Los celos forman parte de una relación amorosa; al menos así lo consideran muchos. Ciertamente, la pareja se constituye como un pacto de reglas no escritas y variables que cada integrante espera que el otro cumpla. La fidelidad es uno de los más importantes, y también es uno de los que más se transgrede.

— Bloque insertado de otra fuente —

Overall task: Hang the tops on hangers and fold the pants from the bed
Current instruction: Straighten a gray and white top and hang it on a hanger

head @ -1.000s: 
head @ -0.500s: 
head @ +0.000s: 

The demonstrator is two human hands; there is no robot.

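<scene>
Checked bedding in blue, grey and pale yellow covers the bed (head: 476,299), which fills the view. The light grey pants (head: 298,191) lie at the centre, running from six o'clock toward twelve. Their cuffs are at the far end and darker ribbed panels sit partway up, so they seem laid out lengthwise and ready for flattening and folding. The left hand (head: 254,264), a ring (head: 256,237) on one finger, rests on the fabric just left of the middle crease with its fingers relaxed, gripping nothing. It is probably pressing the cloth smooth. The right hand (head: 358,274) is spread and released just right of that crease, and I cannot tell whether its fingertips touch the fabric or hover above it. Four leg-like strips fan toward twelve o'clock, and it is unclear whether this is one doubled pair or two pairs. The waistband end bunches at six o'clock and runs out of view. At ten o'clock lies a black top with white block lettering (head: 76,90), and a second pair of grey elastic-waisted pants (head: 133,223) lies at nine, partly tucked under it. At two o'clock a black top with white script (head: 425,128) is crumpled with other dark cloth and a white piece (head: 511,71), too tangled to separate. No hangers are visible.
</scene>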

El compromiso adquirido lleva implícito renuncias por ambas partes y una acomodación que no siempre es fácil. Tanto los egos como las necesidades de cada cual buscan su lugar, lo que en ocasiones provoca malos entendidos que se pueden solucionar sin mayores problemas, o no.

Los celos patológicos

Es indudable que uno de los aspectos inherentes a la relación es la entrega. La entrega, no obstante, tiene diversas interpretaciones, y una de ellas es la reciprocidad. Cuando alguien se entrega espera, cuanto menos, ser correspondido en la misma medida. Pero en la pareja difícilmente funciona todo al cincuenta por ciento. Las descompensaciones pueden generar tensión, malas interpretaciones y celos.

La entrega, también, tiene un componente posesivo. Entregarse, en cierto modo, significa afirmar “soy tuyo”. Pero en contrapartida e implícitamente se considera al otro como “mío”. Es evidente que nadie es de nadie, o debería serlo, pero este pacto no escrito de posesión puede generar no pocos problemas.

Los celos y la autoestima

Celos y autoestima podrían considerarse como dos conceptos antagónicos. Es difícil pensar que alguien con una autoestima afianzada pueda experimentar celos más allá de lo admisible. Aunque difícil no quiere decir imposible.

Uno de los aspectos más destacables de la autoestima es la capacidad de desarrollar recursos para solventar las dificultades, lo que sería la antítesis de la dependencia –y la codependencia– emocional. Y es muy frecuente que los celos y la dependencia estén estrechamente ligados. Aún así, los celos con su inseparable sentido de posesión, es un hecho ancestral que difícilmente puede explicarse con cuatro razonamientos.

Compartir la vida con otra persona requiere compromiso, exigencia y renuncia. Las palabras clave son la empatía, por supuesto el amor, y la tolerancia.

Infidelidad en la pareja

Hablar de celos es hablar de infidelidad, tanto si es real como si es imaginaria. Si hay un aspecto que se contempla especialmente en casi todas las relaciones de pareja, este es la fidelidad.

Los celos atentan a un pilar fundamental de la relación; la confianza. El celoso vigila, muestra desconfianza. Celos proviene de “celar”, o lo que es lo mismo, estar alerta, vigilar. Entrar en esta dinámica siempre es peligroso, pone en jaque la estabilidad y crea situaciones difíciles de resolver, tanto para el celoso como para el presunto infiel, máxime cuando las sospechas son infundadas. Si la infidelidad es un hecho cabría esperar la suficiente honestidad a fin de resolver la situación en un sentido u otro, circunstancia que no siempre sucede. Y si las sospechas no son ciertas habría que investigar por qué se ha producido la situación y qué remedios son los más adecuados. En ambos casos, la comunicación parece ser la única vía lógica y necesaria.

El perfil de los celos

Existen ciertos rasgos de la personalidad que definen al celoso, así como también historias personales que pueden activar un comportamiento que en otras circunstancias sería menos exacerbado. Entre los rasgos más característicos destacan el egocentrismo, la desconfianza, la dependencia, la inseguridad o el narcisismo, entre otros. Y los sentimientos que más prevalecen son la rabia, el victimismo, la impotencia o el miedo.

La relación se basa en el apego, la seguridad. En este sentido, cuanto más hay en juego, cuanto más se apuesta y, en consecuencia, más se teme perder, mayores son las posibilidades de que aparezcan los celos.

Como dijo William Shakespeare: “Los celos son un monstruo que nace y se alimenta de sí mismo".

Los celos y la paranoia

Hablar de celopatía es hablar también de un claro componente paranoico. Y como sucede en estas personas, el convencimiento sobre su verdad es tota, sin que nada ni nadie logre convencerles de lo contrario. En su percepción quedan fijadas una serie de ideas sobre las que se irá filtrando la realidad. Si la idea de infidelidad aparece en el horizonte del celotípico ya nada le disuadirá de lo contrario. A partir de ese momento todo lo que acontezca será interpretado de tal manera que reforzará sus sospechas sobre la supuesta infidelidad de su pareja. Cualquier acto, palabra o circunstancia, por nimia que parezca, será susceptible de ser interpretada como prueba irrefutable del engaño del que está siendo víctima.